The Rangers are facing a sweep at the hands of the Bruins, and Tortorella could be staring at the end of his tumultuous six-year tenure in New York. It’s not solely that the Rangers are losing to the Bruins; it’s how they are waltzing into the off-season sunset. His team appears disinterested, disorganized and distracted. There was no sense of urgency in Tuesday’s Game 3 defeat. Worse, Tortorella made few adjustments to counter how the Bruins stymied New York’s fore-check or to repair his team’s insipid power play.
Tortorella’s press conferences are must-see TV, no doubt about that. Sometimes he’s candid and droll, hockey’s answer to Bill Parcells. At other times he goes all Bill Belichick on the media, offering pithy, cryptic responses that provide little enlightenment. Mainly, he views himself as the one in control, contemptuously dismissing inquiries with “Next question” or arrogantly, abruptly ending press conferences a minute or so after they begin.

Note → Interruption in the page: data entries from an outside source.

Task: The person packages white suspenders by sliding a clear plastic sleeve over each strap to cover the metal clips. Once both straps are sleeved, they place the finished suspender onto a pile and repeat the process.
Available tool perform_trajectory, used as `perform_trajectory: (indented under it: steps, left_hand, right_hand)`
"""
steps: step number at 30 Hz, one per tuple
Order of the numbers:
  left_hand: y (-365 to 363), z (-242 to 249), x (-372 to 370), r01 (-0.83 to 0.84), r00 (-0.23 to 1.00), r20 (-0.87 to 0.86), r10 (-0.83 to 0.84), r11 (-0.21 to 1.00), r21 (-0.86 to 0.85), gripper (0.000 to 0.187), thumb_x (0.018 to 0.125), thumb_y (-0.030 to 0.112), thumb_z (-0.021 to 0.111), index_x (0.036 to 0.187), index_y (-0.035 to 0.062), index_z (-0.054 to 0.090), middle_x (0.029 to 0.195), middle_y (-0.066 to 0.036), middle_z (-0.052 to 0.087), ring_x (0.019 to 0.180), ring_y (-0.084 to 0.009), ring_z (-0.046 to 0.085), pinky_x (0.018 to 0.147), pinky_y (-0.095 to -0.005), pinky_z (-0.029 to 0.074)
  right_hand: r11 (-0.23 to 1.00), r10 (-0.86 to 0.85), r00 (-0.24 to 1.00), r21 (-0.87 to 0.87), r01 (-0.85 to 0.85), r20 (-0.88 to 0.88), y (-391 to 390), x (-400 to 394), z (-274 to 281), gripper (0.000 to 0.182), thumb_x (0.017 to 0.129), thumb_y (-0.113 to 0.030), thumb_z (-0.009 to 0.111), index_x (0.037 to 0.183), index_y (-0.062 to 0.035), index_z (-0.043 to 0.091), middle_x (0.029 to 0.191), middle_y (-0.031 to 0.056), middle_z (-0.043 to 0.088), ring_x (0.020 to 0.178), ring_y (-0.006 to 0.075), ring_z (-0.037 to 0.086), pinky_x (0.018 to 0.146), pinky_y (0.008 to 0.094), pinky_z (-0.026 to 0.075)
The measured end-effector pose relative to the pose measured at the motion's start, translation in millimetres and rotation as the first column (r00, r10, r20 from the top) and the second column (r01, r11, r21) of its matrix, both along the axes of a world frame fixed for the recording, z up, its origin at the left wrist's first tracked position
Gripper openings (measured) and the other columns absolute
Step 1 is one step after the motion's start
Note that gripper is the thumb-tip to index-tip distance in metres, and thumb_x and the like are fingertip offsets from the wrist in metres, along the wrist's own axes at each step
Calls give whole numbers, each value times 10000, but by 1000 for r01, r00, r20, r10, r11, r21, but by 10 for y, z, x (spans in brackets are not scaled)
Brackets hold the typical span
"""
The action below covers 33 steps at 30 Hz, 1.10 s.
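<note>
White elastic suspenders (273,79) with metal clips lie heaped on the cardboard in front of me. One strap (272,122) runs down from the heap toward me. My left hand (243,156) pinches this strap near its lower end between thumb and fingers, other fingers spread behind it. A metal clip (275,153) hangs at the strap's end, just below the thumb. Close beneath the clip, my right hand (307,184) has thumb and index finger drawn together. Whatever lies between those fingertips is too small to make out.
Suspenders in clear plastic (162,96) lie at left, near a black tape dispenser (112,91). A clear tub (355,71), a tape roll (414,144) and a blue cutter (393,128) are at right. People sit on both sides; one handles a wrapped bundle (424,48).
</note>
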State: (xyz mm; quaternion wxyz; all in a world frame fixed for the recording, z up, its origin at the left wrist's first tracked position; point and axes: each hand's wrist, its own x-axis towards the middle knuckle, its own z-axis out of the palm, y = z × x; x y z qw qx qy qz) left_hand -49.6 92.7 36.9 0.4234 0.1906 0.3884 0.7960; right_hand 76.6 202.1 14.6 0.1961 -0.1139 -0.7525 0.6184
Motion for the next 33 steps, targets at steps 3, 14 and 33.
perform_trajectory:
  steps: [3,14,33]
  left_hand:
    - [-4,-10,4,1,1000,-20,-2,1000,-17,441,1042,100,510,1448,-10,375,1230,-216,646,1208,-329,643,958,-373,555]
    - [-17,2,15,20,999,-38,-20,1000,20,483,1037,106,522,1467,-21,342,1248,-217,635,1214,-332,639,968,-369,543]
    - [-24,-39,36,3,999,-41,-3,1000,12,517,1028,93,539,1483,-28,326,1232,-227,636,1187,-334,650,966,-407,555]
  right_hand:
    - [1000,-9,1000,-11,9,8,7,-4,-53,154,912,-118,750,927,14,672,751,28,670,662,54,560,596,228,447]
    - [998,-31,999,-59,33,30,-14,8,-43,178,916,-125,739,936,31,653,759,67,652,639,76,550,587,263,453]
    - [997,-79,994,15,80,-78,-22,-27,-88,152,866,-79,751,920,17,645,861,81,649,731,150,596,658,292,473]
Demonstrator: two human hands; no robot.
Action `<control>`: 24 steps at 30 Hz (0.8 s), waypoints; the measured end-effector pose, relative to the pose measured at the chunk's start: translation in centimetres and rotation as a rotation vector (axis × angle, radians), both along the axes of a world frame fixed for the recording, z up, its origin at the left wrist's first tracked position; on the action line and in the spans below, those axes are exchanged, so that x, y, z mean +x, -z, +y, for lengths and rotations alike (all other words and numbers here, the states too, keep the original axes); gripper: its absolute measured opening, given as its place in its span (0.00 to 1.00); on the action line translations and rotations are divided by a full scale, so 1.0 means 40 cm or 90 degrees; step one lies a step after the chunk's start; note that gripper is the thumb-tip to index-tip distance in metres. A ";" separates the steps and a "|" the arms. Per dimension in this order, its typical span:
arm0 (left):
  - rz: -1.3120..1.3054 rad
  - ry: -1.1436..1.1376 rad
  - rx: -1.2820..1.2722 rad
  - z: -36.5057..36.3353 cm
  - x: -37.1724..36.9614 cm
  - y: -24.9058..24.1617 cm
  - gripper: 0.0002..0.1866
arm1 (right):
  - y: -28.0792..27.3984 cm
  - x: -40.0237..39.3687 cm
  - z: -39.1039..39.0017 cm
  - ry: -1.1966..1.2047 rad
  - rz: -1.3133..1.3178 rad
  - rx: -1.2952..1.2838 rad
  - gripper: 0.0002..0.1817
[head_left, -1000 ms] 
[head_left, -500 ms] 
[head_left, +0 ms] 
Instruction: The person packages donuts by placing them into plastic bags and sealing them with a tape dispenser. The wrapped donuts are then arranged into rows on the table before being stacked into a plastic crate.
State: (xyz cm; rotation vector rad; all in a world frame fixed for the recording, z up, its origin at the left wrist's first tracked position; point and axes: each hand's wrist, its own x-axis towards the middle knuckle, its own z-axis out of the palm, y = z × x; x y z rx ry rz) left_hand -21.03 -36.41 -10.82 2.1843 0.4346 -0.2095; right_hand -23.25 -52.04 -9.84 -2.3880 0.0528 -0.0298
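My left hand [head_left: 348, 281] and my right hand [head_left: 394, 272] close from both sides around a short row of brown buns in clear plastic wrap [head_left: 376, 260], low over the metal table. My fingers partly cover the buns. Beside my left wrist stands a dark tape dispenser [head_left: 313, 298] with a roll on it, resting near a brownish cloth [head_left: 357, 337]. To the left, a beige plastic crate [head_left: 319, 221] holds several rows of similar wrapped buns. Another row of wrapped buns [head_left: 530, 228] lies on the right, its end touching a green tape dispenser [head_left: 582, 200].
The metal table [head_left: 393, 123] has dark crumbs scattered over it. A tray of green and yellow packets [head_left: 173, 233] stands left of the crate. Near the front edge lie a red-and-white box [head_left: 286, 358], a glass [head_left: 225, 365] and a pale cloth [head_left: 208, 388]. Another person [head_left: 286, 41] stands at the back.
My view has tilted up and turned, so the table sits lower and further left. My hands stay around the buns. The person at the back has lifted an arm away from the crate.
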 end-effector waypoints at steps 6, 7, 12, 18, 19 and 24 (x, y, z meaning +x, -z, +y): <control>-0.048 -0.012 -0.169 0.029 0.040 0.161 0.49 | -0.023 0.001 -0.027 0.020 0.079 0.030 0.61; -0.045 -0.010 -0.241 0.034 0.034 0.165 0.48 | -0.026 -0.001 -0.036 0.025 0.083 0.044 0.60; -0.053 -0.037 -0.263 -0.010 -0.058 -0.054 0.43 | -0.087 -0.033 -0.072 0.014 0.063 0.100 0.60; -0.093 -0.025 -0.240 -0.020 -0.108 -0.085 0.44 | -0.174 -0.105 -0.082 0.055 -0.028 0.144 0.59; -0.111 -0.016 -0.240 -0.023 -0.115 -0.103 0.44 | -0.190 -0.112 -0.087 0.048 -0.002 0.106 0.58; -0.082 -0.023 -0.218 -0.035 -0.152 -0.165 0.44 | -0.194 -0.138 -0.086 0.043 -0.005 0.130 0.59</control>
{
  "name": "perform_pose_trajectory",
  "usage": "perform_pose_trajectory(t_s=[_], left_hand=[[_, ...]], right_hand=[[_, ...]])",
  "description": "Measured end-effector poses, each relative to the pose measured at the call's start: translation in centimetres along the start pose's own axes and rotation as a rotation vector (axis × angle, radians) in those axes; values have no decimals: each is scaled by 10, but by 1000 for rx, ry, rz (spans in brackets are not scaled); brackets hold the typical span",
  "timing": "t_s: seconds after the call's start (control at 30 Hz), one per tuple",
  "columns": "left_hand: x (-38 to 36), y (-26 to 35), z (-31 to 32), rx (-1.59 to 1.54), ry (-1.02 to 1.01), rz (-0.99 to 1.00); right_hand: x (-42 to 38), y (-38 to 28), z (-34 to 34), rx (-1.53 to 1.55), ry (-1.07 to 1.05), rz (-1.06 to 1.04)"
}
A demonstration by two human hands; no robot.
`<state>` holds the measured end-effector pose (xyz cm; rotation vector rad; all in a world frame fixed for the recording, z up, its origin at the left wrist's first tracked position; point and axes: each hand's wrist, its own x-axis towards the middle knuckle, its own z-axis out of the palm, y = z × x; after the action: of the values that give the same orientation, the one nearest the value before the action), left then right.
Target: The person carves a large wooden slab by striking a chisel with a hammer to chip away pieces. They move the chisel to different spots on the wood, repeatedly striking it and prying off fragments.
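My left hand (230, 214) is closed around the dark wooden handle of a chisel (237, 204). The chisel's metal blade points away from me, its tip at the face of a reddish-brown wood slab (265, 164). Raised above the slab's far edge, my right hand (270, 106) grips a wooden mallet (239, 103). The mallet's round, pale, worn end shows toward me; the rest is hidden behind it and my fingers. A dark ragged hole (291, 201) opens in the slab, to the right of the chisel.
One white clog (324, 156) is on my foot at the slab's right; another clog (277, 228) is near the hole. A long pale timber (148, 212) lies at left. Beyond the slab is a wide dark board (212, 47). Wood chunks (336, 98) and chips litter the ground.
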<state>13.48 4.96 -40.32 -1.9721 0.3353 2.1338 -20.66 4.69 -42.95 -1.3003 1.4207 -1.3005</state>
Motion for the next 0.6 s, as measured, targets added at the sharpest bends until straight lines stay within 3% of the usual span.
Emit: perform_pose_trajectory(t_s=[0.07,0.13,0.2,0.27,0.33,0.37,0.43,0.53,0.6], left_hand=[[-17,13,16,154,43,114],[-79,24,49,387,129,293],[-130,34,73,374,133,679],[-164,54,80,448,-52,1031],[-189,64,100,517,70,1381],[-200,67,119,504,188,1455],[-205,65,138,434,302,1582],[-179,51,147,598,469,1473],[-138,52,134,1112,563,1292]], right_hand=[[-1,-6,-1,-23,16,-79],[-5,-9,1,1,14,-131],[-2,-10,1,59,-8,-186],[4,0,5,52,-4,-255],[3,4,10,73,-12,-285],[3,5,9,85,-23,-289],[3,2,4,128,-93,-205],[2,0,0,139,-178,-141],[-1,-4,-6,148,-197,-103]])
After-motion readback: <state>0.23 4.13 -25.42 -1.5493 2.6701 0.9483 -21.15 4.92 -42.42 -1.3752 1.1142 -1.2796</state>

That’s not to say he doesn’t occasionally have reason to be flippant. He provided a Hall-of-Fame response during the Rangers’ first-round series when a reporter requested that he “talk about . . . ” and Tortorella shot back, “Ask me a question.” Beautiful.
It all works when you win. That’s always the bottom line with any coach in any sport. Belichick can offer non-answers to reporters’ questions forever as long as the Patriots are playoff-bound every January. If Bobby Valentine had led the Red Sox to the World Series last fall, do you think anyone would have cared that he was an egomaniacal fruitcake?
But start losing and fans demand accountability and explanations. Owners, too.
If the Rangers are eliminated by the Bruins, Tortorella’s New York resume will read like this:
– First-round loss;
– Missed playoffs;
– First-round loss;
– Lost in conference finals;
– Second-round loss.
Not exactly compelling evidence to keep a coach who is constantly courting controversy.
Right now, Tortorella is losing, and he’s losing ugly. The Rangers are a mess, especially on the power play, and the coach is getting heat for failing to make changes. On NBC, analysts Mike Milbury and Pierre McGuire have taken turns ripping into Tortorella, both for the power play and his criticism of second line wing Carl Hagelin earlier in the series. Asked why Hagelin wasn’t seeing more time when the Rangers had the man advantage, Tortorella said “because he stinks on the power play.”
Milbury, who coached the Bruins to the Cup finals in 1990, didn’t much like that comment.
“I haven’t heard John Tortorella take responsibility for a power play that’s had (Rick) Nash, (Marian) Gaborik, (Brad) Richards, a whole host of good-looking defensemen, and can’t get anything done,” he said on NBC’s pregame show prior to Game 2. “I think it’s time for John Tortorella to take a look at how he’s coaching this thing.”
McGuire was equally disgusted.
“Throwing your player (Hagelin) under the bus at this time of year — no, I’m not buying it,” he said. “(The power play) has been a problem all season long. It’s the schematic that’s wrong. Not the players.”
Hagelin and his teammates have yet to verbally respond to Tortorella’s rip, but perhaps they’ve made their statement with their play on the ice. Coaches have lost teams for far less, and the Rangers appear weary of Tortorella’s methods.
It’s a shame, really, because he is entertaining, and I’d love to watch him in action over a seven-game series. I might not feel that way if I were covering the series and forced to attend his press conferences, ask questions and risk being the subject of one of his classic harangues. But from the safety of my couch, it’s amusing.
Right now, fewer and fewer people, and in particular Rangers’ fans, are finding anything humorous about Tortorella. Except perhaps, as a black comedy, his team’s glaring lack of fire.